Abstract

The growing resistance of insects to chemical pesticides is reducing the effectiveness of conventional methods for pest control and thus, the development of novel insecticidal agents is imperative. Scorpion toxins specific for insect voltage-gated sodium channels (Na_vs) have been considered as one of the most promising insecticide alternatives due to their host specificity, rapidly evoked toxicity, biodegradability, and the lack of resistance.
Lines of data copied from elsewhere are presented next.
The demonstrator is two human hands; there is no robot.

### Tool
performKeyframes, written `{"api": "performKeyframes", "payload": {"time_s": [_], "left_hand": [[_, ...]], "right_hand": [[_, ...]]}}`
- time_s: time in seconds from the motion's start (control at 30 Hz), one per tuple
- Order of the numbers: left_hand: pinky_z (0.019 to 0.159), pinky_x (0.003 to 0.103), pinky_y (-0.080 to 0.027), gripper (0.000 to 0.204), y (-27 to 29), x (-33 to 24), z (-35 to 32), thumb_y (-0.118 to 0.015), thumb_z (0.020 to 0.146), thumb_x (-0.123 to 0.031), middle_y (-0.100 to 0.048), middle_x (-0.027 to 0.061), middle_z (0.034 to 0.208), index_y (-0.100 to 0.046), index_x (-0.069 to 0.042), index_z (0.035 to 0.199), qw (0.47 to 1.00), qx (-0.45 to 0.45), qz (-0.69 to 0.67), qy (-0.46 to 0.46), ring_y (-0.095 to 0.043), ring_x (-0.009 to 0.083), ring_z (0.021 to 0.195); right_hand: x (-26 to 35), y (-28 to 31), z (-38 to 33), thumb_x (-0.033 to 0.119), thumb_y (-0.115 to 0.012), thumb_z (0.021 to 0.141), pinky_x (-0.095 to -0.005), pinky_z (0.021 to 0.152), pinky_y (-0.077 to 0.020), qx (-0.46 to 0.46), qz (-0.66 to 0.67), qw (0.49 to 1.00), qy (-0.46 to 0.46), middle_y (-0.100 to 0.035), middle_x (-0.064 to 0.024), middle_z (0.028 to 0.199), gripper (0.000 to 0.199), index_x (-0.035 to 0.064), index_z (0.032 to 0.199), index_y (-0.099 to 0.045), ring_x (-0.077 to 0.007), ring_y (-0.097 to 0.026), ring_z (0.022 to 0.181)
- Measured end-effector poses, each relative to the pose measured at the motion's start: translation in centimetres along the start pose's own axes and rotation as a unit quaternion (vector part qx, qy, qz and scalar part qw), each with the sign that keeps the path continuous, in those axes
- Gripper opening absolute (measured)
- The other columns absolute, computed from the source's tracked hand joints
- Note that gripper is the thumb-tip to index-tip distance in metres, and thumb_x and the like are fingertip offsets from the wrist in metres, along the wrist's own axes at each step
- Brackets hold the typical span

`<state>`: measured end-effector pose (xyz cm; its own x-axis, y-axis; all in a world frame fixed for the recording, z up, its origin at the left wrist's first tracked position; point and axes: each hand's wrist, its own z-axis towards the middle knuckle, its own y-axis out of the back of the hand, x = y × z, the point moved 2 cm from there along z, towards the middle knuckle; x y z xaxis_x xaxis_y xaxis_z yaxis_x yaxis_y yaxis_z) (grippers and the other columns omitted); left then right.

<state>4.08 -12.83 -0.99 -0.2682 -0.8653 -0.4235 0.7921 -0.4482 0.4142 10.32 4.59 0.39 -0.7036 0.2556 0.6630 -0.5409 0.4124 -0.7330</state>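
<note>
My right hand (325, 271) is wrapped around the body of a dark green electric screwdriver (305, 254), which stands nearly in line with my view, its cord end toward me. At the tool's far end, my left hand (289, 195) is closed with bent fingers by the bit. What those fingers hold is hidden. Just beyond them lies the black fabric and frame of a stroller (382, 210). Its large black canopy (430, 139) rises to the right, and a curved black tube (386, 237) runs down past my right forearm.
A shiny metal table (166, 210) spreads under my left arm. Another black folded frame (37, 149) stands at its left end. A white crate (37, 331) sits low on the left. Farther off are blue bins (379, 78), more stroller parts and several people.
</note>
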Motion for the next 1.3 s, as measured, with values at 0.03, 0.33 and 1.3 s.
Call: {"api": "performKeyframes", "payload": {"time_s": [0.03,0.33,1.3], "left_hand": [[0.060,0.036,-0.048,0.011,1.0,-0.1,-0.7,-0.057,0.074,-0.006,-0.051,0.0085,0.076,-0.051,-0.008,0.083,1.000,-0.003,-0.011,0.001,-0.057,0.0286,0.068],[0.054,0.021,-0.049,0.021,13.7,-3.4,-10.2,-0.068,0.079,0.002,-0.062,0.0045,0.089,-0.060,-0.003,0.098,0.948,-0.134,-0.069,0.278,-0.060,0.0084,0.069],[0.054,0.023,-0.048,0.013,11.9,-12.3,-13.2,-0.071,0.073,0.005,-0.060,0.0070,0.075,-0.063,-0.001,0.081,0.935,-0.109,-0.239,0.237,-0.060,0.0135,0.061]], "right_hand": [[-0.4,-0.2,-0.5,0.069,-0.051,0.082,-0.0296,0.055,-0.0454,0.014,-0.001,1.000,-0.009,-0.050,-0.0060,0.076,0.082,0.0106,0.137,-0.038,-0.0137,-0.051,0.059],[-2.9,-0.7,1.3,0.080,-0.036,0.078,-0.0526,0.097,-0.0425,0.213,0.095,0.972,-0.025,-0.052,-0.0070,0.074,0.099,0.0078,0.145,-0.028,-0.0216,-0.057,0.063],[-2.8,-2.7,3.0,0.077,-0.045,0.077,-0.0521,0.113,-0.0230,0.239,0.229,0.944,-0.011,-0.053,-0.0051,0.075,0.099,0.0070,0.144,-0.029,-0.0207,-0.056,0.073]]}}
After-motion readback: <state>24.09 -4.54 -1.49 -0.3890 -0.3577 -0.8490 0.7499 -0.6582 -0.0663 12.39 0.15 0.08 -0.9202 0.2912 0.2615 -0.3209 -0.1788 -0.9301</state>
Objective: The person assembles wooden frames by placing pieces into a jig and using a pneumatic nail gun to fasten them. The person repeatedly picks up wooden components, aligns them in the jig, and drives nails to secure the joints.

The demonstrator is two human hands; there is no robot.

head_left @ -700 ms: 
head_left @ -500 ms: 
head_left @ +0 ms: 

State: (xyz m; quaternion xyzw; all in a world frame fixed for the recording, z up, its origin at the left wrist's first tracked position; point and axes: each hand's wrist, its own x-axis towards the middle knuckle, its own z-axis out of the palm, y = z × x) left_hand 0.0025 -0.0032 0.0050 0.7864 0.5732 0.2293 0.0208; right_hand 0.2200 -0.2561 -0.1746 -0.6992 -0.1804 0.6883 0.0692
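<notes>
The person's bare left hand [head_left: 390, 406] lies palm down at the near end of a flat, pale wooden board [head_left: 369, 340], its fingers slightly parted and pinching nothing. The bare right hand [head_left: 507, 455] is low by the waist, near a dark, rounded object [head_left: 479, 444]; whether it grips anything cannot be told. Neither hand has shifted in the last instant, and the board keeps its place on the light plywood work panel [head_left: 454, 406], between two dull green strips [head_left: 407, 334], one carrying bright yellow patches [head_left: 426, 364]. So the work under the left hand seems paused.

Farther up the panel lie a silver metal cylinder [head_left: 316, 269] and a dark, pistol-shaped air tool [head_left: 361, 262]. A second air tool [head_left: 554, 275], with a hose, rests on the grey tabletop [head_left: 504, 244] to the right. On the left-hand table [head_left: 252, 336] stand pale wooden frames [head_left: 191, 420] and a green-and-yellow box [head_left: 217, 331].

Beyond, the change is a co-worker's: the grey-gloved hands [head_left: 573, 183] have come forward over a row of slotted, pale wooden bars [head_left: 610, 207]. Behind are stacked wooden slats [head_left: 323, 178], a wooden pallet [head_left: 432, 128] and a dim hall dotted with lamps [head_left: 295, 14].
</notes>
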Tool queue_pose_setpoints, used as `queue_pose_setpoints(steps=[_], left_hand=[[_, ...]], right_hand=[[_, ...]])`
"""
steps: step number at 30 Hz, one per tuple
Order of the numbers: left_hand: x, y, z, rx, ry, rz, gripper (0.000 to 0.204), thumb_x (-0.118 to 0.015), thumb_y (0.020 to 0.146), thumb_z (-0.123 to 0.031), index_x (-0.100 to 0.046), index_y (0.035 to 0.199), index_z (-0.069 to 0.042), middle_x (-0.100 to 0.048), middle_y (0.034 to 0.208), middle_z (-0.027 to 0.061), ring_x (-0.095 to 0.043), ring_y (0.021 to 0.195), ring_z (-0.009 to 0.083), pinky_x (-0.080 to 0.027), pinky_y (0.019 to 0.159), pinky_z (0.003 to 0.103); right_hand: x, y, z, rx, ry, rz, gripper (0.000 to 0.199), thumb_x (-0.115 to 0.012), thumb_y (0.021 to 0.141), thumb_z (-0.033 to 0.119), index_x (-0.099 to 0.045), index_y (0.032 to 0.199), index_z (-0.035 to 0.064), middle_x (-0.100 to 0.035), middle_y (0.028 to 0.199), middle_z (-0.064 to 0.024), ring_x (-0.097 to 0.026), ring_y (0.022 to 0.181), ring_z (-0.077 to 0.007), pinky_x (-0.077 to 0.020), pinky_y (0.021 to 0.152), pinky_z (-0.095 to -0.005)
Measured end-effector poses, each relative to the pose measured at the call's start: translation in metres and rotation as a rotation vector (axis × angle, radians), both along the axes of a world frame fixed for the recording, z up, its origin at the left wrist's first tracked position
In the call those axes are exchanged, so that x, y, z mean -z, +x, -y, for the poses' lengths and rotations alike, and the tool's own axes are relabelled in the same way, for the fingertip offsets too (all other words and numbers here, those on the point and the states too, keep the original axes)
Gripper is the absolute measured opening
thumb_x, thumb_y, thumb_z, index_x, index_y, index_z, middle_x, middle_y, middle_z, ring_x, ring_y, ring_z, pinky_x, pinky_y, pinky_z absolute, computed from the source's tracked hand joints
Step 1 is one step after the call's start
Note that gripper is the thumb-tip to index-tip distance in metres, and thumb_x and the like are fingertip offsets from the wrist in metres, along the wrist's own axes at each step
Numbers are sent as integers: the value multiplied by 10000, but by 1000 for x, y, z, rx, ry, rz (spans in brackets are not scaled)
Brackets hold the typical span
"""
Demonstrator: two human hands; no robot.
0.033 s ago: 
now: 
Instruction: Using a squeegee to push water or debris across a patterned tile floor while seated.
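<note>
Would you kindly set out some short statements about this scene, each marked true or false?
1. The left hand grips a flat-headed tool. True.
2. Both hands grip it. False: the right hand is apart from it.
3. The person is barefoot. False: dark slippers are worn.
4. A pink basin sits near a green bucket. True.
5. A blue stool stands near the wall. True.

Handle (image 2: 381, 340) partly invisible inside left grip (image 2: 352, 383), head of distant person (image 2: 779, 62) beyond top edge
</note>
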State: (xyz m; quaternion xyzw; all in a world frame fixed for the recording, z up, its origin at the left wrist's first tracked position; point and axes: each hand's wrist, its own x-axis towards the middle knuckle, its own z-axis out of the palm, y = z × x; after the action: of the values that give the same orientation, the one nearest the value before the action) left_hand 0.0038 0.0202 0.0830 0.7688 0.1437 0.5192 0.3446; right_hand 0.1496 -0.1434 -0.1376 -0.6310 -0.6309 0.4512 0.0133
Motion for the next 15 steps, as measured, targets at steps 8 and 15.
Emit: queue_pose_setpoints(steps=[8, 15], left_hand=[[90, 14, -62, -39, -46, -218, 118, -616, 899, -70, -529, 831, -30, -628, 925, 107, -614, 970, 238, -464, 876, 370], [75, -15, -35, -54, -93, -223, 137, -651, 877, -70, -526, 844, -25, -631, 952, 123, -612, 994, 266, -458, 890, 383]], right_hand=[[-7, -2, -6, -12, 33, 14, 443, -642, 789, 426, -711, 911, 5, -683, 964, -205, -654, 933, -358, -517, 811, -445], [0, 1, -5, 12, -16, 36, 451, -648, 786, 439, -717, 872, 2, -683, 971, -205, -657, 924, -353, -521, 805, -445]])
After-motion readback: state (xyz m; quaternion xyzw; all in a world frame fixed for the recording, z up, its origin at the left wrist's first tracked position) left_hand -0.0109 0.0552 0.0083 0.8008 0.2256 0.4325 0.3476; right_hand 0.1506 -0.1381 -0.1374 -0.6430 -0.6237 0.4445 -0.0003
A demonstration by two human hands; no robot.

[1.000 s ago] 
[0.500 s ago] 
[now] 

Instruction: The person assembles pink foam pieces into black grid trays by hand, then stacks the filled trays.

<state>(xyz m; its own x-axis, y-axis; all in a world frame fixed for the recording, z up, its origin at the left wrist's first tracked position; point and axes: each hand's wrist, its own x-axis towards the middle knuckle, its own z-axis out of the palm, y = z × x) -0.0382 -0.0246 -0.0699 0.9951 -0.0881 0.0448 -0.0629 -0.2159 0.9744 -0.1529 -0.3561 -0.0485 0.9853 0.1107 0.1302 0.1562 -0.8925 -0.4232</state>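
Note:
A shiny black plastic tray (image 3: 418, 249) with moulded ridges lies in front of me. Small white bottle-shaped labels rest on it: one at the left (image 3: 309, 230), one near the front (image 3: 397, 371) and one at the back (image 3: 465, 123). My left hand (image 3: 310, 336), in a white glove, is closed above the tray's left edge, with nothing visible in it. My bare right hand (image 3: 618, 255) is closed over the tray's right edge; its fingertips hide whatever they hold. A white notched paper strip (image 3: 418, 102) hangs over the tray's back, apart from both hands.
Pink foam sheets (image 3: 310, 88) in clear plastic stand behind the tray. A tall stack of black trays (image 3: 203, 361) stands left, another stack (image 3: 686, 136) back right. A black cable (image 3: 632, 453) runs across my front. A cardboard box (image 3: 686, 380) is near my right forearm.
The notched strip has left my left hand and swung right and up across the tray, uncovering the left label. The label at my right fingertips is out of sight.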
However, they have not been developed for uses in agriculture and public health, mainly because of a limited understanding of their molecular and evolutionary basis controlling their phylogenetic selectivity. Here, we show that the traditionally defined insect-selective scorpion toxin LqhIT2 specifically captures a prey Na_v through a conserved trapping apparatus comprising a three-residue-formed cavity and a structurally adjacent leucine. The former serves as a detector to recognize and bind a highly exposed channel residue conserved in insects and spiders, two major prey items for scorpions; and the latter subsequently seizes the “moving” voltage sensor via hydrophobic interactions to reduce activation energy for channel opening, demonstrating its action in an enzyme-like manner. Based on the established toxin-channel interaction model in combination with toxicity assay, we enlarged the toxic spectrum of LqhIT2 to spiders and certain other arthropods. Furthermore, we found that genetic background-dependent cavity shapes determine the species selectivity of LqhIT2-related toxins. We expect that the discovery of the trapping apparatus will improve our understanding of the evolution and design principle of Na_v-targeted toxins from a diversity of arthropod predators and accelerate their uses in pest control.

中文翻译：

---

蝎毒素如何选择性地捕获猎物钠通道：分子和进化的基础被发现。

摘要

昆虫对化学农药的抵抗力不断增强，这降低了常规害虫防治方法的有效性，因此，开发新型杀虫剂势在必行。昆虫电压门控性钠离子通道（Na _v s）特有的蝎毒素由于其宿主特异性，快速诱发的毒性，可生物降解性和缺乏抗性而被认为是最有希望的杀虫剂替代品之一。但是，尚未开发出用于农业和公共卫生的药物，这主要是因为对控制其系统选择性的分子和进化基础的了解有限。在这里，我们显示了传统上定义的昆虫选择性蝎毒LqhIT2专门捕获猎物Na _v通过保守的捕获装置，该捕获装置包括三个残基形成的腔和结构上相邻的亮氨酸。前者用作检测器，以识别并结合在昆虫和蜘蛛中保守的高度暴露的通道残留物，而昆虫和蜘蛛是蝎子的两个主要猎物。后者随后通过疏水相互作用抓住“移动”电压传感器，以减少用于通道打开的激活能量，从而以酶样方式证明其作用。基于已建立的毒素通道相互作用模型并结合毒性试验，我们扩大了LqhIT2对蜘蛛和某些其他节肢动物的毒性谱。此外，我们发现遗传背景依赖性腔形状决定了LqhIT2相关毒素的物种选择性。来自多种节肢动物捕食者的_v靶向毒素，并加速其在害虫控制中的使用。